The likely reason for small highland settlements of Israelites in Late Bronze is that the Canaanite city-states, with Egyptian military support, kept the Israelites from dominating the land. Their small settlements in the hills reflect a people marginalized. Yet by the end of Late Bronze, these Israelites were no longer marginalized and Canaanite culture disappears.
Again, this agrees with the Biblical story, as by the time of Saul and David, Israel’s hold on the land was nearly complete. Israel’s rival was no longer the Canaanites by Iron Age times, but the Philistines.
Conclusion and the Merneptah Stele
When and how did Israel come into the land? We should be surprised if archaeological remains alone could answer these questions.
Israel shows up in the 1200’s in highland settlements. Depending on how you date the Exodus story (1440 or 1290 B.C.E.) and the initial conquest of the land by Israel (1400 or 1250 B.C.E.) you might expect to find Israelite settlements appearing exactly when they do. Archaeology provides some evidence that the later date of the Exodus is most accurate.
And the more certain date of the Merneptah Stele (1210 B.C.E.) confirms what cultural clues in the material remains suggest. Israel was in the land in the 1200’s B.C.E.

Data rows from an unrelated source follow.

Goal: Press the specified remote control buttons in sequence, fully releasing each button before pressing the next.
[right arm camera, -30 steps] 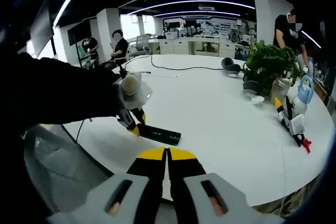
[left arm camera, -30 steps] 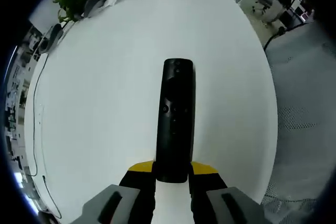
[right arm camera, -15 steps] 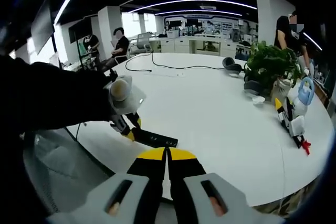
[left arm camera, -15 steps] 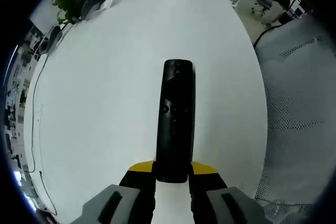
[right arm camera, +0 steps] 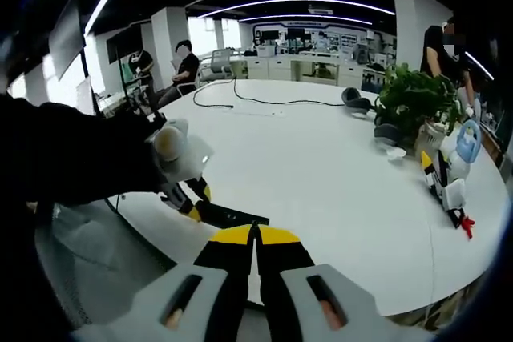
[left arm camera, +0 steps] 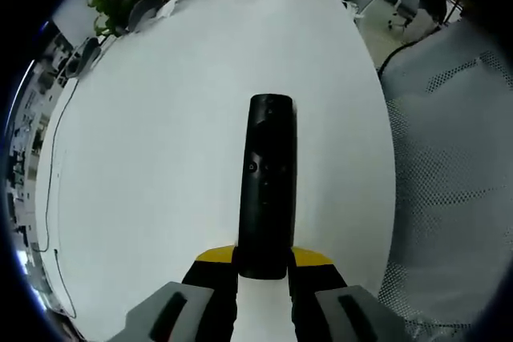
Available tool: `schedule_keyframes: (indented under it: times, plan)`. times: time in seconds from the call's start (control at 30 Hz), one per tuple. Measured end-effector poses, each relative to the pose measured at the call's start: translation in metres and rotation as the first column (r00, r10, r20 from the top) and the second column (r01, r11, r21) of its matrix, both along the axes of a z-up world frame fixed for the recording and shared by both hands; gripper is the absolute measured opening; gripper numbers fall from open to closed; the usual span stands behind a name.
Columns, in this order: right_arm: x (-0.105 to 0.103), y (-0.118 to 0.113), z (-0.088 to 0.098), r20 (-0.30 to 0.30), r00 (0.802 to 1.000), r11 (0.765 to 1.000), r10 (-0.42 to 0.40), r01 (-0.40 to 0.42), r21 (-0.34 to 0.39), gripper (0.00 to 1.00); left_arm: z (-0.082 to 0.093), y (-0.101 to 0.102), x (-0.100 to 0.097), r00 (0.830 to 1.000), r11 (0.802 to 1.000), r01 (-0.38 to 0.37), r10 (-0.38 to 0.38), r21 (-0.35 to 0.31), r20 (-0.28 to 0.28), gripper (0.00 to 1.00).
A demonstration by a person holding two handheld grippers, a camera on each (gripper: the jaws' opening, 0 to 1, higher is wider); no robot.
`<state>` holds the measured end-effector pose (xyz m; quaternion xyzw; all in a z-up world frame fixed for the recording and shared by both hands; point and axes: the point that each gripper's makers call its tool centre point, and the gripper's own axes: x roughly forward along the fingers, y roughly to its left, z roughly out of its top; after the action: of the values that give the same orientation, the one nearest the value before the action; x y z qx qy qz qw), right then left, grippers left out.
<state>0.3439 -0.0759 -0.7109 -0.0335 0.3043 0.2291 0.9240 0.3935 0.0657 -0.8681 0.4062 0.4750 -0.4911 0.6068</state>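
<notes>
In the left gripper view the left gripper has its yellow-tipped jaws closed on the near end of one remote control, which points straight away from the camera above the white table. The remote is a long, slim black bar with rounded corners, a small round button near its middle and a few faint buttons around it; no writing on it can be read.

In the right gripper view the right gripper has its two jaws pressed together with nothing between them. Just beyond its tips, the remote lies low over the near table edge, held by the other gripper at a dark sleeve. To the right stand a potted plant and a small figure. Farther back a black cable crosses the table, and three people are at the room's edges.
</notes>
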Motion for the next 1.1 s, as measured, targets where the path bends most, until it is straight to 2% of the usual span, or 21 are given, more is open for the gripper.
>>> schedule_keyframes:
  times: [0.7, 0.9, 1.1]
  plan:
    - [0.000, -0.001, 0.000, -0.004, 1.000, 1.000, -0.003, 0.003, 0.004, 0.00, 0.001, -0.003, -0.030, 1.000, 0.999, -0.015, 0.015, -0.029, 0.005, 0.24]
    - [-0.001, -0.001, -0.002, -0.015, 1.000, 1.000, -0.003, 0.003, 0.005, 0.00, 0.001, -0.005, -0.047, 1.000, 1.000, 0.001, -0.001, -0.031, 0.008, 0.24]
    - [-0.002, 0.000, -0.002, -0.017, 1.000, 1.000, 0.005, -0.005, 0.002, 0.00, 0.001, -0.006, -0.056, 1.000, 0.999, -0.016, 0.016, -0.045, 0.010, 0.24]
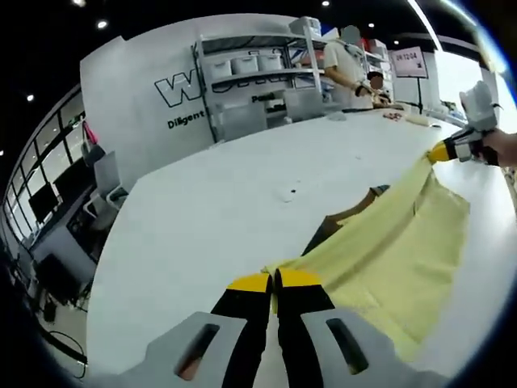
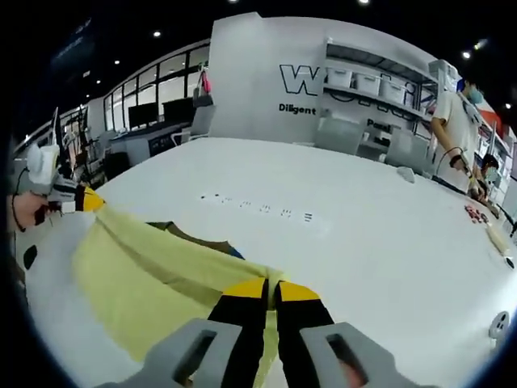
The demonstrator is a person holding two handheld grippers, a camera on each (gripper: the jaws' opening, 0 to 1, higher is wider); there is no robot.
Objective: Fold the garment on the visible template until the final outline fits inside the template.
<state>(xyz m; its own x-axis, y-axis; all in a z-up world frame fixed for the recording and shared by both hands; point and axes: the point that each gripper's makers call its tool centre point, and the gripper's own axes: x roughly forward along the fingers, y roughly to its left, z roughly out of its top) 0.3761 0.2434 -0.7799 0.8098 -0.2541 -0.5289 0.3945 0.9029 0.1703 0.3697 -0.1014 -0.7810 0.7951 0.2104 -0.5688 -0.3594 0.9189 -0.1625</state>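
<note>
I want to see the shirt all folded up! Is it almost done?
Not yet. Done: the left tool and the right tool have each pinched an end of the yellow garment. In hand: they hold its edge stretched above the white table, over a brown sheet under it, maybe the template. Left: every fold, and fitting it inside.

white wall (image 1: 137,97), shelving w/ bins (image 1: 250,69), ceiling spots.

Right gripper (image 2: 273,284) pinches the yellow garment (image 2: 153,271) edge, jaws closed. Left gripper (image 2: 87,200) grips the garment's far corner above the white table (image 2: 363,242).
</note>
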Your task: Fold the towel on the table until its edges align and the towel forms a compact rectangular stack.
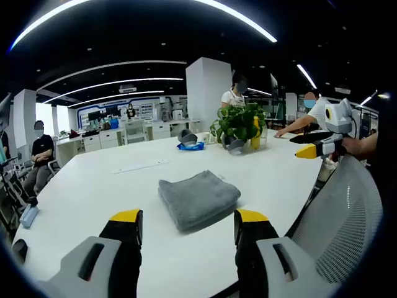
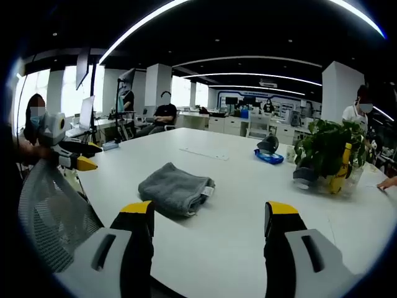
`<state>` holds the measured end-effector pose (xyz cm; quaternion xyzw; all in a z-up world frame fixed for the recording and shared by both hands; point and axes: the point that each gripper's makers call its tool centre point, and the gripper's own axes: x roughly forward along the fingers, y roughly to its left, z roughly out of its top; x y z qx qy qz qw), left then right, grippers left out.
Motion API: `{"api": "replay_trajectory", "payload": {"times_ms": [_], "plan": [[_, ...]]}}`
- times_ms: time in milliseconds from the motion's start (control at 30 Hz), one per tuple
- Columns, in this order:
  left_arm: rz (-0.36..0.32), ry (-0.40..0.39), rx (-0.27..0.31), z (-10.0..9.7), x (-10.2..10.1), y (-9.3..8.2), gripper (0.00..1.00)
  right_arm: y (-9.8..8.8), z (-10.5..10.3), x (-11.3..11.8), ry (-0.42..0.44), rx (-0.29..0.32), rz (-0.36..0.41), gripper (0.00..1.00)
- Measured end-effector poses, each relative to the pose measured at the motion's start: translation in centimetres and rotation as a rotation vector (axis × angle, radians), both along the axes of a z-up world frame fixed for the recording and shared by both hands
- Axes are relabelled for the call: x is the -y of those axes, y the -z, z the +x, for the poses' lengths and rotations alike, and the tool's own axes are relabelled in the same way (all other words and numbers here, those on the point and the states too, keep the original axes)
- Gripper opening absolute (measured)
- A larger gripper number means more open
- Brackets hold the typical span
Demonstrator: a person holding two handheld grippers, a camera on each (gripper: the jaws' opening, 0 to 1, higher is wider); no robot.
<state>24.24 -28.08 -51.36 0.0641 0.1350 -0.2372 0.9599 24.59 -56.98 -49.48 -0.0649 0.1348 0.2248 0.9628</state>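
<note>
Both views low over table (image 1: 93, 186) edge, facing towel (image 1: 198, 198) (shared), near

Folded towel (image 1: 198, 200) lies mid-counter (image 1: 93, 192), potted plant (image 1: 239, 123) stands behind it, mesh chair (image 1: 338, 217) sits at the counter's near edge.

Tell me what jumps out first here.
A gray towel lies folded into a compact stack mid-way across the white table, ahead of both grippers' open yellow-tipped jaws. Beyond it, a leafy potted plant stands near the table's far side.
</note>
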Motion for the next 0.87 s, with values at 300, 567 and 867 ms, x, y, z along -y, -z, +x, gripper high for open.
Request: {"api": "replay_trajectory", "payload": {"times_ms": [300,567,867], "plan": [[0.016,-0.002,-0.009,0.1,-0.1,0.3,0.64,0.0,0.0,-0.2,-0.014,0.007,-0.001,0.72],[0.025,0.032,0.011,-0.2,0.5,-0.1,0.56,0.3,-0.3,-1.0,-0.037,-0.03,0.004,0.48],[0.011,-0.015,0.02,0.1,0.0,-0.6,0.63,0.6,-0.5,-0.9,-0.025,-0.043,-0.012,0.38]]}}
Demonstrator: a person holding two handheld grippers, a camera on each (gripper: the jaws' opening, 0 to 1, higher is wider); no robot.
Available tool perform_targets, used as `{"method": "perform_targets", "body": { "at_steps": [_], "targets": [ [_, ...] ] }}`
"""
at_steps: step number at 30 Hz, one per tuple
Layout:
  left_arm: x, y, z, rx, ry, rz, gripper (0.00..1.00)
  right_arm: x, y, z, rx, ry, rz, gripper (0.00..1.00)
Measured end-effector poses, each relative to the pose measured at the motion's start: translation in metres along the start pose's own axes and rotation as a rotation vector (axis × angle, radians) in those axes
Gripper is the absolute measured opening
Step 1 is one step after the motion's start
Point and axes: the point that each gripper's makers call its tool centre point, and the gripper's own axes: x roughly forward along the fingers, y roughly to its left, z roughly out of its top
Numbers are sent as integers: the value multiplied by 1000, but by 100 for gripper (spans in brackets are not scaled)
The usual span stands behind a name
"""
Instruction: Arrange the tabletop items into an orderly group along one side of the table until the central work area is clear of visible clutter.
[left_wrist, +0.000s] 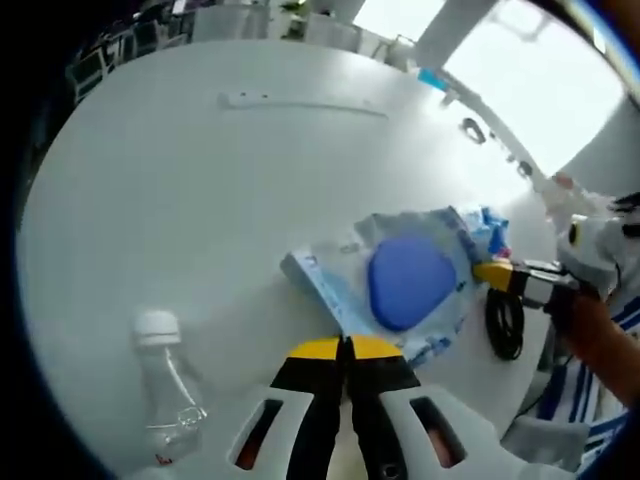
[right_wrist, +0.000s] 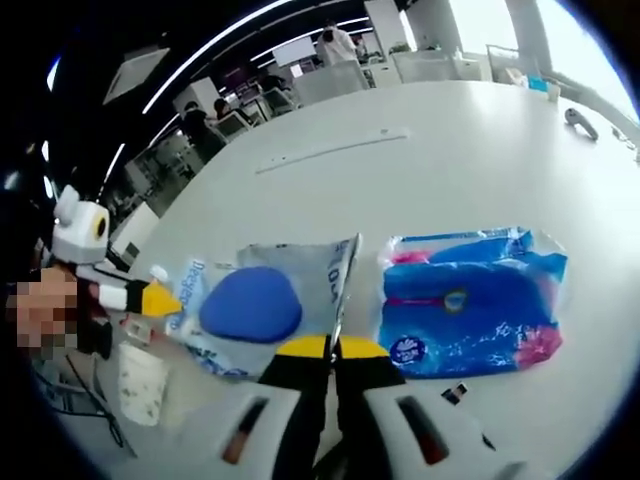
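Your left hand-held gripper and right hand-held gripper are both closed, pinching opposite edges of the wipes pack mid-worktop. You're mid-drag; next, slide it beside the tissue pack, then fetch the bottle.

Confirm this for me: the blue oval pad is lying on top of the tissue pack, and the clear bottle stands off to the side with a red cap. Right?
Not quite. The clear bottle has a white cap, not a red one; the left gripper view shows it. The rest holds: the blue oval pad does lie on top of the tissue pack, and the bottle stands off to the side of them.
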Motion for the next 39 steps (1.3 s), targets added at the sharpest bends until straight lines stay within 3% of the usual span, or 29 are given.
{"method": "perform_targets", "body": {
  "at_steps": [39],
  "targets": [
    [2,4,-3,-14,-34,-1,7,0,-1,-1,-11,-9,-13,8]
  ]
}}
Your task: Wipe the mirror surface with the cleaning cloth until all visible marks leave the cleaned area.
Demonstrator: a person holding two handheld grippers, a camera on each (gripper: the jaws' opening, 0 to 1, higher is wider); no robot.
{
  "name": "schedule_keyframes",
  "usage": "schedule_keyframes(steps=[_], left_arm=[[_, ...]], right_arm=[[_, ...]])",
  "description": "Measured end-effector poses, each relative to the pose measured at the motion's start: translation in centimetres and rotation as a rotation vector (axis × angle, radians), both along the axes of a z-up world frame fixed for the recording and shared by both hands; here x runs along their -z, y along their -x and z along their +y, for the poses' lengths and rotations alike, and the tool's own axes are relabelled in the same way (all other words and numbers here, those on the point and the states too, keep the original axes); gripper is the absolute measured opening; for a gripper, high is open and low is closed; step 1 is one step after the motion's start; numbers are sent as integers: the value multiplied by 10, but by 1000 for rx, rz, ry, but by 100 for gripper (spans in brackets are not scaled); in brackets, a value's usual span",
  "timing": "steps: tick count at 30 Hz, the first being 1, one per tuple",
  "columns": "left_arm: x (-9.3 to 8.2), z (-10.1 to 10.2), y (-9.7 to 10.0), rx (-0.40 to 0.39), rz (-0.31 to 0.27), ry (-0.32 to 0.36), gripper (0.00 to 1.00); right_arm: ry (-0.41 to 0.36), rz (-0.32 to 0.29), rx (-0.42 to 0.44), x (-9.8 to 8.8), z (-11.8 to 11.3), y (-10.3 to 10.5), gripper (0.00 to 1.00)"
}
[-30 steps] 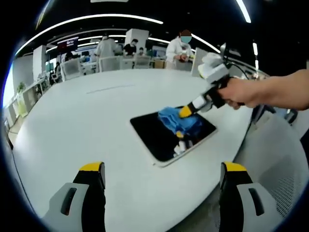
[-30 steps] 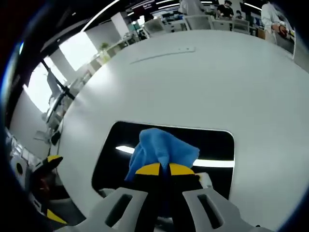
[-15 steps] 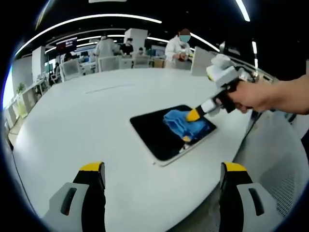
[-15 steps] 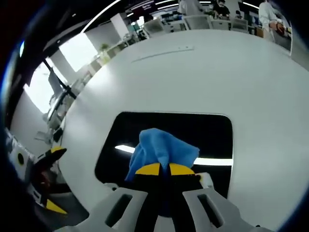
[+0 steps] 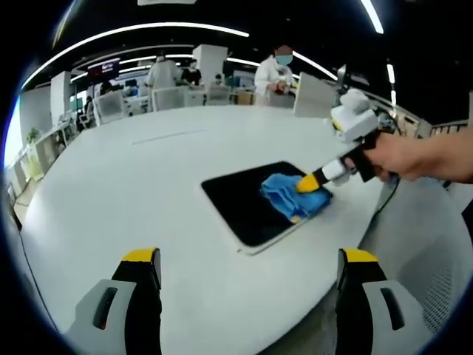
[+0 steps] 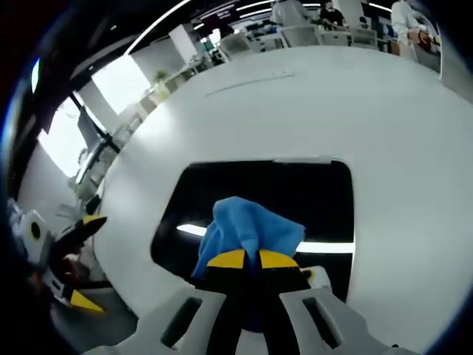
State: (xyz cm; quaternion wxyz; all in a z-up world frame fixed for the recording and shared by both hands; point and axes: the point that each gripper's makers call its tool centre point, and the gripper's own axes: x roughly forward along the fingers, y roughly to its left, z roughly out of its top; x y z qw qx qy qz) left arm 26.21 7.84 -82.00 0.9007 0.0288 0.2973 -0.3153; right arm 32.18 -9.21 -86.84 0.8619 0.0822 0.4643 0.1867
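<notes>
Two grippers work over a white table [image 5: 111, 192]. Right gripper [image 6: 251, 260] pinches a blue cleaning cloth [image 6: 247, 231] against the dark mirror [image 6: 259, 196] lying flat. Left gripper [image 5: 247, 277] hangs back, jaws spread wide apart.

This is a large open-plan lab or office workroom. A broad white round counter [image 5: 133, 192] takes up the foreground, and beyond it stand more white desks with pale chairs [image 5: 168, 96] pushed in around them. Several people in white coats [image 5: 272, 74] stand or sit at those far desks. Long strip lights [image 5: 140, 29] curve across a dark ceiling, and a dark wall screen [image 5: 103, 68] hangs to the left. White pillars [image 6: 179, 35] break up the room, a bright window [image 6: 122, 80] lets in daylight along one side, and a potted plant [image 6: 159, 72] stands near it.
</notes>
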Motion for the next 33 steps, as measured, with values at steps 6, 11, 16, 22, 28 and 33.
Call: schedule_keyframes(steps=[6,11,16,22,28,33], left_arm=[[2,0,1,5,6,-7,100],[2,-2,2,17,4,-13,100],[2,-2,2,15,6,-10,100],[0,-5,1,30,-11,-14,100],[3,-6,2,41,1,-30,100],[3,0,0,3,10,-20,100]], right_arm=[[-10,2,-2,0,-1,11,0],[-18,-3,-7,1,-1,20,0],[-34,11,10,0,0,24,0],[-39,4,7,-1,0,26,0],[-42,-28,-16,0,0,30,0],[-40,-14,-21,0,0,27,0]])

Contrary to the claims made in some books and on television documentaries, the case for early Israel is pretty good. And we have some idea what early Israelites were like. They kept a simple, agrarian life in their four-room houses (the outer room could hold animals) and they preferred simple pottery. They seem not to have been infected with signs of power and wealth but to have a relatively egalitarian society. They did not conquer the land all at once, but slowly, which careful readers of Joshua and Judges will find to match the Biblical story perfectly.